I came across a journal article today and couldn’t not write about it. It cuts right to the core of why we are so passionate about funding CHD research. The article was a semi-longitudinal study following 98 children born with Hypoplastic Left Heart Syndrome in the state of Oregon from 1971-1986. I say “semi-longitudinal” because sadly none of the babies in the study lived very long. Of the 98 participants 15 died the day they were born, 30 died within a week, and 91 died within 30 days. When I first read that I thought, “didn’t any of the babies have surgery?” At that time, the stage 1 mediation called the Norwood Procedure was in practice but still considered experimental. The article goes on to say that 20 parents elected to pursue the experimental surgery and the results were “significantly improved” for those children. Statistics don’t define “significance” the same way I would. They indicated there was a significant improvement over the course of the first 30 days of life. That means most of these babies that endured open-heart surgery only made it about 30 days longer in life than their peers who did not have surgery. The article summarizes by stating, “hypoplastic left heart syndrome is a lethal congenital heart defect in children and poses management and ethical dilemmas.” At the time the article was published in 1990, only one of the 98 babies was still living.

As the parent of a child that had the Norwood Procedure at 7 days old, this one hits close to home. Could you imagine being those parents? At least when my son’s diagnosis was made I had time to prepare myself for what would happen as I was still pregnant. Also, after the doctors described the horrors of infant heart surgery they told us our son was a good candidate for survival and a some-what normal life. I’m sure the parents of these babies would have loved to hear those words, however, they were faced with the choice of comfort care and a few precious hours or days with their baby or an experimental procedure with unknown outcomes.

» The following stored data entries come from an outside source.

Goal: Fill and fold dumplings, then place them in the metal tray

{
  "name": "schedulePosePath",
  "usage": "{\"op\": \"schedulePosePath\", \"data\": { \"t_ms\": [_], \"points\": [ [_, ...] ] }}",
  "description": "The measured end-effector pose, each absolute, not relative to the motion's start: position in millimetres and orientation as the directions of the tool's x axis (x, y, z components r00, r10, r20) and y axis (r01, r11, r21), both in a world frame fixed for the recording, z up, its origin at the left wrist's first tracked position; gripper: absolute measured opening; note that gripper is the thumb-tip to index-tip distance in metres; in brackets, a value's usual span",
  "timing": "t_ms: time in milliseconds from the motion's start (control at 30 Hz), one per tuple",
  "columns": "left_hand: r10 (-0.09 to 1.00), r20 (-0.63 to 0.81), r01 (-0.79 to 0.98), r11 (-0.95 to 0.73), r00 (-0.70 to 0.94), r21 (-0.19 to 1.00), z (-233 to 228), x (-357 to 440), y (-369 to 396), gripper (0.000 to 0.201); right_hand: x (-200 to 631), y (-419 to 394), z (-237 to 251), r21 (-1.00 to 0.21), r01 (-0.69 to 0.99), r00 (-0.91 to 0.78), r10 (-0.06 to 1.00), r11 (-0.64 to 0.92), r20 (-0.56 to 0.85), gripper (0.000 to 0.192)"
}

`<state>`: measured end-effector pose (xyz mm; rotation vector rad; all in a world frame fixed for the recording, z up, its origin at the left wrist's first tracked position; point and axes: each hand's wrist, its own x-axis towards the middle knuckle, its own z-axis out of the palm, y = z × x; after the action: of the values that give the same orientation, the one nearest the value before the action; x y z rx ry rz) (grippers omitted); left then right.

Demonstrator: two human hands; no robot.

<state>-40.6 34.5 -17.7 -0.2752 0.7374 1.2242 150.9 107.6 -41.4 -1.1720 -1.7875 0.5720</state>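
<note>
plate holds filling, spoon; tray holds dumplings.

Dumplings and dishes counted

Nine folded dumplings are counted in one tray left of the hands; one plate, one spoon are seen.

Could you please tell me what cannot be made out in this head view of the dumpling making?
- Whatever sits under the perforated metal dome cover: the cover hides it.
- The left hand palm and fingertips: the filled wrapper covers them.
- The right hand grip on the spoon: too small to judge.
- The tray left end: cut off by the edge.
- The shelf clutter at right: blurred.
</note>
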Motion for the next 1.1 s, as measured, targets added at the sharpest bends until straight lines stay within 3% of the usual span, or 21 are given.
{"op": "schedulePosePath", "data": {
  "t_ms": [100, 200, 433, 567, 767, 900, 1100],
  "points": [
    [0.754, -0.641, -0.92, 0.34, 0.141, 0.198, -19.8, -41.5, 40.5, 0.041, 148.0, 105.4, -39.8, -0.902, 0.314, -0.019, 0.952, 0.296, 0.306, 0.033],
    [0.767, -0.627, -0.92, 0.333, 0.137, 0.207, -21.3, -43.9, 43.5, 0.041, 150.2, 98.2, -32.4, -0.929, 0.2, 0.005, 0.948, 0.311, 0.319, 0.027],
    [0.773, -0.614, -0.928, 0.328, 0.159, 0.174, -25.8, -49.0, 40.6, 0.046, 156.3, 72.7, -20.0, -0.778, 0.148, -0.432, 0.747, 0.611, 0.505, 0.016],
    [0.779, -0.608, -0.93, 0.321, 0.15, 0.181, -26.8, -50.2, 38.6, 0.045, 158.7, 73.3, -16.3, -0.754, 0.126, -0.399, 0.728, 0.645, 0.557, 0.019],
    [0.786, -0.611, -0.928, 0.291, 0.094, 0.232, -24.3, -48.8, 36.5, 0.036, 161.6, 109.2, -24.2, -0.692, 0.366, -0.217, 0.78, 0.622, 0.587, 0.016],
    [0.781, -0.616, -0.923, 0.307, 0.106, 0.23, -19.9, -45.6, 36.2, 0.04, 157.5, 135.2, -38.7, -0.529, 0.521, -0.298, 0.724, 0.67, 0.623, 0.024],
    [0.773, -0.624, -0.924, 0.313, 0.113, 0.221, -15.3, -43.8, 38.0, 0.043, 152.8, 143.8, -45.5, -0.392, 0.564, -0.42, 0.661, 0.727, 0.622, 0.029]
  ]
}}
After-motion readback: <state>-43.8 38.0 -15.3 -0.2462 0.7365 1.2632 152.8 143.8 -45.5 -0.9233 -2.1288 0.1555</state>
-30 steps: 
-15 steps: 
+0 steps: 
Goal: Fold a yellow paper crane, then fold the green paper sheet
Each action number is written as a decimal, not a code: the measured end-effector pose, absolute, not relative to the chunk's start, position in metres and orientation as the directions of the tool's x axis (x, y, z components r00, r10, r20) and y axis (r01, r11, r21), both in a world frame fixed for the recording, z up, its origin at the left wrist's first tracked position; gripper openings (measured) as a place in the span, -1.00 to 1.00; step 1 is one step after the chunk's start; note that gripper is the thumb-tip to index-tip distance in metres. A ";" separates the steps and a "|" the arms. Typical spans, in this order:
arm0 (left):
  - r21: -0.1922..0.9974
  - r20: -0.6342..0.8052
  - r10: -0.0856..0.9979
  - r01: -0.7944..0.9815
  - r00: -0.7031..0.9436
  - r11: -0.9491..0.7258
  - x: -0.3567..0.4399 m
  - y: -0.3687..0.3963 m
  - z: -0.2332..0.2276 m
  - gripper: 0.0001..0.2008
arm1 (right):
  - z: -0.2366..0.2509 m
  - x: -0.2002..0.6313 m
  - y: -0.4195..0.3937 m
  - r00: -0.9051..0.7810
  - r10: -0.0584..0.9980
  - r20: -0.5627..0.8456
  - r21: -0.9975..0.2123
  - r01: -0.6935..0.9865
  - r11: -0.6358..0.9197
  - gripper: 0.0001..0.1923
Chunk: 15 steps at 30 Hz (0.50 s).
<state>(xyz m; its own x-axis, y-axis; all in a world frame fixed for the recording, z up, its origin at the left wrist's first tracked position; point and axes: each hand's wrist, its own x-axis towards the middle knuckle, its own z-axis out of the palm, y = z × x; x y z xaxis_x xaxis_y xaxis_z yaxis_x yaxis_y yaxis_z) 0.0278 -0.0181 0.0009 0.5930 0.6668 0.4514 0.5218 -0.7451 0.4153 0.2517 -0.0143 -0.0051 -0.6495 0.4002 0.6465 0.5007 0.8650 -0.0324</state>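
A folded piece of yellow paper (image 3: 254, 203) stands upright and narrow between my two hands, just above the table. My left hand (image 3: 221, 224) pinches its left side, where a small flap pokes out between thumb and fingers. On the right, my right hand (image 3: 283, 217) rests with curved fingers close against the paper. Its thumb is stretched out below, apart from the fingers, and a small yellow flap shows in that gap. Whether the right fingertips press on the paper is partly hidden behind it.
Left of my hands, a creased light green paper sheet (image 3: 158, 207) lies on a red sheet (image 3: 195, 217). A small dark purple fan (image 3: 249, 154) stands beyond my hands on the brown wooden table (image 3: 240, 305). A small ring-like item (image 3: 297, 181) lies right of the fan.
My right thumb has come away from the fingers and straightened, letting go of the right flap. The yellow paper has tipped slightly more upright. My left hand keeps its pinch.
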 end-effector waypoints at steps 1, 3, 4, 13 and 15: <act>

So to the parents who handed their babies over to a surgeon not knowing if they would ever see them again, thank you. Thank you for pioneering this front for parents like me. Thank you for being a part of the history of this now life-saving procedure. Thank you for enduring the agony of infant heart surgery in the hopes that your child’s life would be better for it, because my child’s life is certainly better because of it. Because of you my child was home sleeping in his own bed just 6 weeks after surgery. Because of you he learned to walk on Easter Sunday at his grandparents’ house. Because of you he goes to school and looks just like any other kid in his class. I thank God every day for his good works in our son’s life and for blessing his surgeon’s hands with the ability to do nothing short of miracles. But without you there would have been no progress. No way for the surgeons to perfect this procedure into something better and more effective with every passing year.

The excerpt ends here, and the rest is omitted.